== DESCRIPTION OF THE TASK ==
Leave out every line before the one that contains "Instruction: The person". Please restate that line and the rest of the data word for word, through the end.

== SOURCE MATERIAL ==
..........

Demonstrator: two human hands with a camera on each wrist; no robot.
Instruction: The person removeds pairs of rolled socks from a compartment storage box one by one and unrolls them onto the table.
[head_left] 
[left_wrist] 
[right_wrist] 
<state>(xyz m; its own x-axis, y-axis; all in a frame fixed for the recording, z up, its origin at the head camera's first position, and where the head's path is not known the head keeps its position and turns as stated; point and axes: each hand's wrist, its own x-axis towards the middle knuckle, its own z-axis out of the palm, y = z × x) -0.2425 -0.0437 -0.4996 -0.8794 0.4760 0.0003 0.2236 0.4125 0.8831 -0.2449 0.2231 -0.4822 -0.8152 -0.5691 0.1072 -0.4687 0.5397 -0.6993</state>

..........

== ANSWER TO THE PROBLEM ==
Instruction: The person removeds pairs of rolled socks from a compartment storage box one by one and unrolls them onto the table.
[head_left] 
[left_wrist] 
[right_wrist] 
<state>(xyz m; its own x-axis, y-axis; all in a frame fixed for the recording, z up, its origin at the head camera's first position, and where the head's path is not known the head keeps its position and turns as stated; point and axes: each hand's wrist, its own x-axis towards the middle knuckle, its own z-axis out of the palm, y = z × x) -0.2425 -0.0437 -0.4996 -0.8794 0.4760 0.0003 0.2236 0.4125 0.8831 -0.2449 0.2231 -0.4822 -0.8152 -0.5691 0.1072 -0.4687 0.5397 -0.6993</state>

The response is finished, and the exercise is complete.